### Exercise
How does the data below read from its first line through the line containing "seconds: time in"? Print those lines exactly.

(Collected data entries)
◆ ◆ ◆ ◆ ◆

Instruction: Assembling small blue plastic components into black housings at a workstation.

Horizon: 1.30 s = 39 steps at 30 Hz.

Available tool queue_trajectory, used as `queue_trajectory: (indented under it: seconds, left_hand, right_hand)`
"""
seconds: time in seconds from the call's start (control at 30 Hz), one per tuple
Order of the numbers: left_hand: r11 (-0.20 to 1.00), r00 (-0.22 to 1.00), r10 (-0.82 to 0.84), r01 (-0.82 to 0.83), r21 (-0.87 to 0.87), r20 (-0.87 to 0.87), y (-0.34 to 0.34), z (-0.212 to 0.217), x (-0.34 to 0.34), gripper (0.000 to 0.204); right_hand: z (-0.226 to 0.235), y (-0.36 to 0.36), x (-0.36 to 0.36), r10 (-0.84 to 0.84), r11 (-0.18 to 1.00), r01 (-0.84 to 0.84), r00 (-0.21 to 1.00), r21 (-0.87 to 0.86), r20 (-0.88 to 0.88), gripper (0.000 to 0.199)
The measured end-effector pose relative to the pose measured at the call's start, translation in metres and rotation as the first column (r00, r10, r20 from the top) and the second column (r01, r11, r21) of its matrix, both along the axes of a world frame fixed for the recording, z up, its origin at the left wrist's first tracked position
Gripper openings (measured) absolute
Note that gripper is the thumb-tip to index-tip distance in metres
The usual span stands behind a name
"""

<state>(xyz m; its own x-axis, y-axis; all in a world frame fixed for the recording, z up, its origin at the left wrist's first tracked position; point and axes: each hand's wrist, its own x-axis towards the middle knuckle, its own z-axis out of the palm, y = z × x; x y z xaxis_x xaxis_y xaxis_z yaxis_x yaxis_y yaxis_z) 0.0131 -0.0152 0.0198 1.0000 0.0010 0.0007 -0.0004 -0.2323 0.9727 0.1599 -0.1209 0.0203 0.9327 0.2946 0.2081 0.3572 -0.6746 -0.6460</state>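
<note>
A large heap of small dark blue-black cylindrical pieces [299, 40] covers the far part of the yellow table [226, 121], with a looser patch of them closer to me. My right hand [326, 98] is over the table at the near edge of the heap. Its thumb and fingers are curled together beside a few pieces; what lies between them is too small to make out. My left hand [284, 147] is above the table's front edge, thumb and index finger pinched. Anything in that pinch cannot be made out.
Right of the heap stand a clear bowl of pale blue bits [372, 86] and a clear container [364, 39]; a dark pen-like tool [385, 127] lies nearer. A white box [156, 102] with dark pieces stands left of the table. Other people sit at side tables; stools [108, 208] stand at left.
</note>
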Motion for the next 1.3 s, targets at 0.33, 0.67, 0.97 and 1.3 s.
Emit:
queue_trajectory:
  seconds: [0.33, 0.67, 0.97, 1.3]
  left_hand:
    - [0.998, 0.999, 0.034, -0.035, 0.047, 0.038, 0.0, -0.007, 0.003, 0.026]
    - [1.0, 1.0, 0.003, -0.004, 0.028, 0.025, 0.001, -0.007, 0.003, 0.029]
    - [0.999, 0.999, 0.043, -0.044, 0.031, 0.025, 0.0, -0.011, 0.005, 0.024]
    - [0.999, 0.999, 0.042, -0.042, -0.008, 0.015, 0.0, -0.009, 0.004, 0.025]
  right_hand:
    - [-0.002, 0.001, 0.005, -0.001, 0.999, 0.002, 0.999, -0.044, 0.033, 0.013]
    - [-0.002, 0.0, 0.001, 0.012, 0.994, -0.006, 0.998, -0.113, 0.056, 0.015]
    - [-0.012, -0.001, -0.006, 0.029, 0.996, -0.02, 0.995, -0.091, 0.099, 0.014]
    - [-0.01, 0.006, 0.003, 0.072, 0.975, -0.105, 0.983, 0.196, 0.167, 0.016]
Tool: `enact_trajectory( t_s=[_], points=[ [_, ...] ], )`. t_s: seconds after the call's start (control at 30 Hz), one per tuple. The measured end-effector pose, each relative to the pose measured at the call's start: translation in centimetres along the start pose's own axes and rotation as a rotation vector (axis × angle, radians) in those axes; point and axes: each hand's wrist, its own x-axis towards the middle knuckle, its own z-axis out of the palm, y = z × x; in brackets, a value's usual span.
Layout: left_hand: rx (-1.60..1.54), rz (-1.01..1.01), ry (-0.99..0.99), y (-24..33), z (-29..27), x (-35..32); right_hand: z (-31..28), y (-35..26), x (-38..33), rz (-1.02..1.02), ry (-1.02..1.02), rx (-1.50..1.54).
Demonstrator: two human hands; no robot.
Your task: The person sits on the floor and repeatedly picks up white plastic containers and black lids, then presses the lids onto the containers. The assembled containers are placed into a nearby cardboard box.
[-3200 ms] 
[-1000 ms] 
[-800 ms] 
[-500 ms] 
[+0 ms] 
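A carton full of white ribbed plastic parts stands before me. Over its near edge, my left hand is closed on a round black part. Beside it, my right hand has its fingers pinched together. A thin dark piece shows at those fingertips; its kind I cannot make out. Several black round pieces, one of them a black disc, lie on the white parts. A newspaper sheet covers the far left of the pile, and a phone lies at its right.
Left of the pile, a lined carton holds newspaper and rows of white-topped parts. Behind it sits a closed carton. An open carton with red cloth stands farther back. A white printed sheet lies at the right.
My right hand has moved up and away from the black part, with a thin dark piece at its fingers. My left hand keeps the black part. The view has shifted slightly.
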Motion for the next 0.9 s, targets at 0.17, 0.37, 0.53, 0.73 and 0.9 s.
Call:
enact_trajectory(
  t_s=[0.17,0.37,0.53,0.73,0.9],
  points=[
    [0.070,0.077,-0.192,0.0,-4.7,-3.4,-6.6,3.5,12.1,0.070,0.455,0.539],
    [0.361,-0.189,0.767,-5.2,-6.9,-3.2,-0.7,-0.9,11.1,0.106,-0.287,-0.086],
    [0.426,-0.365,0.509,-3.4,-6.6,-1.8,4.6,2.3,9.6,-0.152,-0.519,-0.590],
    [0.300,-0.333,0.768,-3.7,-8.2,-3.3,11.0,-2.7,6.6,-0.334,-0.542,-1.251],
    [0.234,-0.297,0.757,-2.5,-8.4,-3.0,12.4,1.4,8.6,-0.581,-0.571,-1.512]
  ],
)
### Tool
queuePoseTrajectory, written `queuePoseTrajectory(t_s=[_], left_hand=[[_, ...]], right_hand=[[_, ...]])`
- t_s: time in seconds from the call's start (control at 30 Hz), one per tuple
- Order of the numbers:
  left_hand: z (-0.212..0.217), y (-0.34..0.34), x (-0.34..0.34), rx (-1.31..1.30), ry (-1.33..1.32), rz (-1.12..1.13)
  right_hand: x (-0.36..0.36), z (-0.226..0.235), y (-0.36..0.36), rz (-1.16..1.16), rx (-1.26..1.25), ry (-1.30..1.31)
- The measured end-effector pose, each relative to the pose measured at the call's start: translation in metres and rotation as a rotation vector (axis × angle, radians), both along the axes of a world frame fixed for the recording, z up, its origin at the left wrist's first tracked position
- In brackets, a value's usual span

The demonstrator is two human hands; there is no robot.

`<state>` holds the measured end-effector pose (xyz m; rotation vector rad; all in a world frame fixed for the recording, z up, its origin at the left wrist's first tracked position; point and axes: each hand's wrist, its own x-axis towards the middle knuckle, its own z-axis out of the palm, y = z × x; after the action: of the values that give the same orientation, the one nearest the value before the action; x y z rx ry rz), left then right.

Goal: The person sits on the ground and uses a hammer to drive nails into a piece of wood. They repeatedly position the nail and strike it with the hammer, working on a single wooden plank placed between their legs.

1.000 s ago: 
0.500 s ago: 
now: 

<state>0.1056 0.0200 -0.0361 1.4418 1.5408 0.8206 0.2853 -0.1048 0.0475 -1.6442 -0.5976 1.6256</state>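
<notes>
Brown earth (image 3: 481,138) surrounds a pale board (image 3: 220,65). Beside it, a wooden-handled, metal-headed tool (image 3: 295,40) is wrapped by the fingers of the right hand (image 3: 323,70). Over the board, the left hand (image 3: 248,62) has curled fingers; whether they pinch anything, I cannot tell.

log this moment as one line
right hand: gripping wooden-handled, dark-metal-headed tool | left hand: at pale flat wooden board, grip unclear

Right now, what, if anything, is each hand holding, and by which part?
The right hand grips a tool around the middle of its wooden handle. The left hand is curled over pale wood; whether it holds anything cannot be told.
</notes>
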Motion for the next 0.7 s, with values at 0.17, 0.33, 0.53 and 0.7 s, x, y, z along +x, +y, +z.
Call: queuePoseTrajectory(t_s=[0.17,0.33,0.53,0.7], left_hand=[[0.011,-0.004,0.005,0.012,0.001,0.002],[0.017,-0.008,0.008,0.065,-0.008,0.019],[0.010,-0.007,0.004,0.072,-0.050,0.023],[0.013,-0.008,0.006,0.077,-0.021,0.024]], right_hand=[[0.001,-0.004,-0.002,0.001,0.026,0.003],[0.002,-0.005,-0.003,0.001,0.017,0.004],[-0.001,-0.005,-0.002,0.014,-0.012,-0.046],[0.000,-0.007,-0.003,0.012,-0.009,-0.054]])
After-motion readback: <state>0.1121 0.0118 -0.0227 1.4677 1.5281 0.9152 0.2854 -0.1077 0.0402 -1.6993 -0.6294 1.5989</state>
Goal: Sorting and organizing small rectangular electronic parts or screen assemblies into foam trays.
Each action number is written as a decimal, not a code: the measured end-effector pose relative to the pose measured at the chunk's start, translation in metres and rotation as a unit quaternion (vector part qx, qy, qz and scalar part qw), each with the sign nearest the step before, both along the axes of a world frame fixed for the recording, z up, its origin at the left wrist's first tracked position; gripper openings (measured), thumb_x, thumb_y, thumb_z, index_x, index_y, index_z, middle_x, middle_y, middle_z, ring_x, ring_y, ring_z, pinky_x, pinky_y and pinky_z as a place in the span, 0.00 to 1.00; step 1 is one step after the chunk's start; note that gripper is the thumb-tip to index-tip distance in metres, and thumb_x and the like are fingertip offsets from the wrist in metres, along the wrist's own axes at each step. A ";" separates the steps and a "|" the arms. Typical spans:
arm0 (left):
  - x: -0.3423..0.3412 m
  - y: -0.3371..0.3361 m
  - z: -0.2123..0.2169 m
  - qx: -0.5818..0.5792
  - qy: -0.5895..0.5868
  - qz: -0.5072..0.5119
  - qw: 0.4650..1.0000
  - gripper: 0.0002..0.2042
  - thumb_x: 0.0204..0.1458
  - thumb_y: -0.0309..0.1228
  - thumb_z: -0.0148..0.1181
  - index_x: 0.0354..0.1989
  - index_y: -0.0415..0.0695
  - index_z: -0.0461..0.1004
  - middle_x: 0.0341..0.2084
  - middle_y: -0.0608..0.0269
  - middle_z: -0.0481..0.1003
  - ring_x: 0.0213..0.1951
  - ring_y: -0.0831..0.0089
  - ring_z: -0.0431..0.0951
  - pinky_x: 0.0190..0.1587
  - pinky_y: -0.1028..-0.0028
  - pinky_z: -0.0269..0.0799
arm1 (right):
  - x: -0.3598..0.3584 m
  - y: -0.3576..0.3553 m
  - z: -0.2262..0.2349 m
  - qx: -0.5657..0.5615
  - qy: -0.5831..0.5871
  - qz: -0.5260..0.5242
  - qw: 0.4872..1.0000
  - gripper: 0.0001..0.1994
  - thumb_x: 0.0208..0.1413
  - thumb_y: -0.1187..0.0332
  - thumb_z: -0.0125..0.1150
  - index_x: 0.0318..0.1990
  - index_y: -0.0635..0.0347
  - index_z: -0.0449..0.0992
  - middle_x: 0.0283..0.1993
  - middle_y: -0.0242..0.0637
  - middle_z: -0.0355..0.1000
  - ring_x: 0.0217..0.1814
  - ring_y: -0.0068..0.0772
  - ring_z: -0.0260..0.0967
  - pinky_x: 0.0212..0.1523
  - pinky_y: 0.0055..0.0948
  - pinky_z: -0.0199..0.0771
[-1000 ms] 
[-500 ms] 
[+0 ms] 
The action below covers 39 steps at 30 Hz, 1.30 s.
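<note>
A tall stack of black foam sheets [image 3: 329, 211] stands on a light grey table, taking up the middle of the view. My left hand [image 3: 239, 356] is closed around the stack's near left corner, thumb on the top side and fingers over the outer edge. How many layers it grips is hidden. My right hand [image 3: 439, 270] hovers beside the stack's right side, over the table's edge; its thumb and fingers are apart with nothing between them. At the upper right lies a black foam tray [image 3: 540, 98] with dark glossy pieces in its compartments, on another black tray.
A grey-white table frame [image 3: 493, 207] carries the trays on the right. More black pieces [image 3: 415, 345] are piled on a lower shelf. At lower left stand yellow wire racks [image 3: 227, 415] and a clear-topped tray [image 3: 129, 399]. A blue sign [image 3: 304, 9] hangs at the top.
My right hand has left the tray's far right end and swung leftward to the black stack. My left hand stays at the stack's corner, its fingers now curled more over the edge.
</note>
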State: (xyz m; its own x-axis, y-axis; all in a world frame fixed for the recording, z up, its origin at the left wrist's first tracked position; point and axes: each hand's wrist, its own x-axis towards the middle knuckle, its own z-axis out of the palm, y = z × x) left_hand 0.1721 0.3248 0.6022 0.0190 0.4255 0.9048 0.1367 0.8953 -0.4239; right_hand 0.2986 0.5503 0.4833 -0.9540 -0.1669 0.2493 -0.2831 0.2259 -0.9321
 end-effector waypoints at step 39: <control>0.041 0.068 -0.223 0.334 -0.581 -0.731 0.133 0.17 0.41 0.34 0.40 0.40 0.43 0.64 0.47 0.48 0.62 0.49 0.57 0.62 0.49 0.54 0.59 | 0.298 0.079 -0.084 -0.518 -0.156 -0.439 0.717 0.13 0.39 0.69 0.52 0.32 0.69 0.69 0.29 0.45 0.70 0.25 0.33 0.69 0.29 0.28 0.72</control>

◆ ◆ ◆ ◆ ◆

### Response to the exercise
Instruction: Assembling small blue plastic components into black housings at a workstation.

Horizon: 1.30 s = 39 steps at 30 Hz.

Available tool queue_trajectory, used as `queue_trajectory: (indented under it: seconds, left_hand, right_hand)`
"""
seconds: time in seconds from the call's start (control at 30 Hz), one per tuple

That completes the response to the exercise.